## ASSIGNMENT:
Please copy the lines below exactly, from the first one through the line showing "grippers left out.".

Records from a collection
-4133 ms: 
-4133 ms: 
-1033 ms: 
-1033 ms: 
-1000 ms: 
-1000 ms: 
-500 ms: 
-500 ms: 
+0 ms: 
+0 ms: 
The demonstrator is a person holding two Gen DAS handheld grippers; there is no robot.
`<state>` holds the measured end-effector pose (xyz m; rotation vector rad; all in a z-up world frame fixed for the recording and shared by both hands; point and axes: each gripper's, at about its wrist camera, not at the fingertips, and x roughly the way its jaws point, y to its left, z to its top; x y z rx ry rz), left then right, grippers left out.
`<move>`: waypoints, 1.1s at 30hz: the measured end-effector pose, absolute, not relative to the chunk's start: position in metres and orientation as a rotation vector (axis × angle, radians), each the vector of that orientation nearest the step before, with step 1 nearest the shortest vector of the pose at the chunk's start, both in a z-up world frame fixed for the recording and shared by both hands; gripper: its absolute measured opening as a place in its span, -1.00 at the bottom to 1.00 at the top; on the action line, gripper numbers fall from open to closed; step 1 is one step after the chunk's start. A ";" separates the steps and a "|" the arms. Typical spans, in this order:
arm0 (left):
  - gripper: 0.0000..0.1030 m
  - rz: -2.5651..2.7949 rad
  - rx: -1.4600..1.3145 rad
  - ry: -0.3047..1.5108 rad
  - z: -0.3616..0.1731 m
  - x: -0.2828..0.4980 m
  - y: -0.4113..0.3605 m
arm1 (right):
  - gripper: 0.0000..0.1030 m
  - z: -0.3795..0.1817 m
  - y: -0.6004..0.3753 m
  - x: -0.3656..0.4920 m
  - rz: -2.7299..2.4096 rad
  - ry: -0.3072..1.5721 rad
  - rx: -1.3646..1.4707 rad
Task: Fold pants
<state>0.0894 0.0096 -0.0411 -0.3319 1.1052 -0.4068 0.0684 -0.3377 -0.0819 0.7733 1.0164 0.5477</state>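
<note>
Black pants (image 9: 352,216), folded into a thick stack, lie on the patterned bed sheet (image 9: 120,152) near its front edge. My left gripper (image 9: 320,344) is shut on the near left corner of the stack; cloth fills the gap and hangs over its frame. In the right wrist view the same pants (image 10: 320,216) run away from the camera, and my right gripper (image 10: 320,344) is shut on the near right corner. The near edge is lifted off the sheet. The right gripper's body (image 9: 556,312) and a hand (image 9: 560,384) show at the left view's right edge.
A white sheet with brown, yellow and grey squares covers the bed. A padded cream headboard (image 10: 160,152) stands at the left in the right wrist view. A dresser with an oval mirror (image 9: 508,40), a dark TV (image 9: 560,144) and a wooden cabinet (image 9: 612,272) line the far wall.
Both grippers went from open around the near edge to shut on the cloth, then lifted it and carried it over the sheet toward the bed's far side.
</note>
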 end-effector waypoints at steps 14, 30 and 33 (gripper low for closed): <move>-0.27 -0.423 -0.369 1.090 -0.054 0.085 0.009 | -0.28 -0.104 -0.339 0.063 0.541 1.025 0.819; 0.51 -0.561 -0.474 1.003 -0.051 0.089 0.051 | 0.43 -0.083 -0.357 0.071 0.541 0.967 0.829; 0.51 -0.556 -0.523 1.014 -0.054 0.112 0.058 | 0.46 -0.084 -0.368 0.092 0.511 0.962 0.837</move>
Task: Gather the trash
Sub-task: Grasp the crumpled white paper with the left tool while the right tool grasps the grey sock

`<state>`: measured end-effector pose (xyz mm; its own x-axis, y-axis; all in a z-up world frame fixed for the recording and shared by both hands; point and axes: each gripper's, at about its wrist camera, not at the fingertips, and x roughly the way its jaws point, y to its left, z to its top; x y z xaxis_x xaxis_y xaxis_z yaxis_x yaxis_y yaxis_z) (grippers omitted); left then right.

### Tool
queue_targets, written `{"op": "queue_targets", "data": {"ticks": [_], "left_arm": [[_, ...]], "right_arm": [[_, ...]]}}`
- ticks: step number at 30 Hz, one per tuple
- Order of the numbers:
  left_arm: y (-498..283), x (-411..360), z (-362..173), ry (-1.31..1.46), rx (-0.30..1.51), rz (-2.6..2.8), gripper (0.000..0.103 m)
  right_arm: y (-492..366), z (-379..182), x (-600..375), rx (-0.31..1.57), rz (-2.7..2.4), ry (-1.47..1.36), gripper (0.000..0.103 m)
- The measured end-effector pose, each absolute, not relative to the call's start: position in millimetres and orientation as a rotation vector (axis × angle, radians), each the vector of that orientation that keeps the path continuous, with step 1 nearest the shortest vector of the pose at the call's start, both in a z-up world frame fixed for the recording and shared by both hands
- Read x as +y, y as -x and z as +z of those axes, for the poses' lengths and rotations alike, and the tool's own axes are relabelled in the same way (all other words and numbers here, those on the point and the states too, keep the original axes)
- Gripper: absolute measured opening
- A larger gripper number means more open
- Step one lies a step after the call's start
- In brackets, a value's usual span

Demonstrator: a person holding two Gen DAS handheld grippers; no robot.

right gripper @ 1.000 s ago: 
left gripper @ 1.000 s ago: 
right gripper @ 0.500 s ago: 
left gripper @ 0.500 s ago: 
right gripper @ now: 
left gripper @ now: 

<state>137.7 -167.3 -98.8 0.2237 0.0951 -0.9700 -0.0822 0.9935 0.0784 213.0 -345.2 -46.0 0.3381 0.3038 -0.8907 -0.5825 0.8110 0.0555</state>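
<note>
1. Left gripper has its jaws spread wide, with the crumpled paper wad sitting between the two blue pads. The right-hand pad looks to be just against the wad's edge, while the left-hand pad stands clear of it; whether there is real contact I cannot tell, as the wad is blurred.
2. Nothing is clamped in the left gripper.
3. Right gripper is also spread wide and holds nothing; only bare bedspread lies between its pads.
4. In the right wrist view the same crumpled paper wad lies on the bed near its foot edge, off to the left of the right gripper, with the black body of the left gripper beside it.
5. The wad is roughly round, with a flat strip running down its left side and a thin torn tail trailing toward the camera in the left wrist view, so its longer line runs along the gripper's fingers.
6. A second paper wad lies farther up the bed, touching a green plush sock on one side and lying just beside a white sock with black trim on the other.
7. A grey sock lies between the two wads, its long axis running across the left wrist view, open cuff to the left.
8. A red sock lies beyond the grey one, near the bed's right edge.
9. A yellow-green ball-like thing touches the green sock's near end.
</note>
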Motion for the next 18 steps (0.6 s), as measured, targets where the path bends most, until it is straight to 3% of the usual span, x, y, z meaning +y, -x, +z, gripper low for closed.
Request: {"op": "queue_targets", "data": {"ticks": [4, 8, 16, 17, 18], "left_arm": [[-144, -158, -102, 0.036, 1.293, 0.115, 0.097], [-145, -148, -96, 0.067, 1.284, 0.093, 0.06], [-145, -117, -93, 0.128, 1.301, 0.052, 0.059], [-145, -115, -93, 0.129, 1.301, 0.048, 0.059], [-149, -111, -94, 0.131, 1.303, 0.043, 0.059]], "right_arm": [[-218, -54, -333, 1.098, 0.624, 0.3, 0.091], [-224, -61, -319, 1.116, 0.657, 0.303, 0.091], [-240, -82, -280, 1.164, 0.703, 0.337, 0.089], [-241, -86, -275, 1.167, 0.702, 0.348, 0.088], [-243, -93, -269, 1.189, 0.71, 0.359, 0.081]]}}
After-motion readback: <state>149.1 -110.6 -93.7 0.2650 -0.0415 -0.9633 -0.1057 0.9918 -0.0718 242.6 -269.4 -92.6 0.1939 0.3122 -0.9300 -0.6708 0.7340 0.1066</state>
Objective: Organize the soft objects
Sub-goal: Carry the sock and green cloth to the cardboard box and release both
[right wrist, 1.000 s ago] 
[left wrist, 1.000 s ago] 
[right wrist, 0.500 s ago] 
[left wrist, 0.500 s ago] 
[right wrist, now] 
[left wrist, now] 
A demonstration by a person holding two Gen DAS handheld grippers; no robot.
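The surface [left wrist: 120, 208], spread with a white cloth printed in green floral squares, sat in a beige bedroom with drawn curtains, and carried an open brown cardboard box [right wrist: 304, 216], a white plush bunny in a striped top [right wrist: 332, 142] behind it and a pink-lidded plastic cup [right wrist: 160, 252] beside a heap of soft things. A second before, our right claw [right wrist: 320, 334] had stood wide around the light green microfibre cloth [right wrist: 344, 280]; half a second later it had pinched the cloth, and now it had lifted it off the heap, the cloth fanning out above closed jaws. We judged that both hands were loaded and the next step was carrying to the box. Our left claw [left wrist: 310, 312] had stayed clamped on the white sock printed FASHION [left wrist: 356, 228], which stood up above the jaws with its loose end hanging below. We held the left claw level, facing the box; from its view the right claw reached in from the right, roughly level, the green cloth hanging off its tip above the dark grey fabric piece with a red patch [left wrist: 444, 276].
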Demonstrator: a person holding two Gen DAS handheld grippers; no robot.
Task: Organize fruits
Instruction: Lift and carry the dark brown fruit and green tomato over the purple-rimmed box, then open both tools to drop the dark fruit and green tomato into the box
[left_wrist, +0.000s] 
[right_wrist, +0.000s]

## TASK RESPONSE:
-4133 ms: 
-4133 ms: 
-1033 ms: 
-1033 ms: 
-1000 ms: 
-1000 ms: 
-500 ms: 
-500 ms: 
+0 ms: 
+0 ms: 
The demonstrator is a person holding two Gen DAS handheld grippers; there is no robot.
`<state>` holds the measured end-effector pose (xyz m; rotation vector rad; all in a z-up world frame fixed for the recording and shared by both hands; point and axes: each gripper's, at about its wrist camera, not at the fingertips, and x roughly the way its jaws point, y to its left, z to its top; x y z rx ry rz), left then right, grippers left out.

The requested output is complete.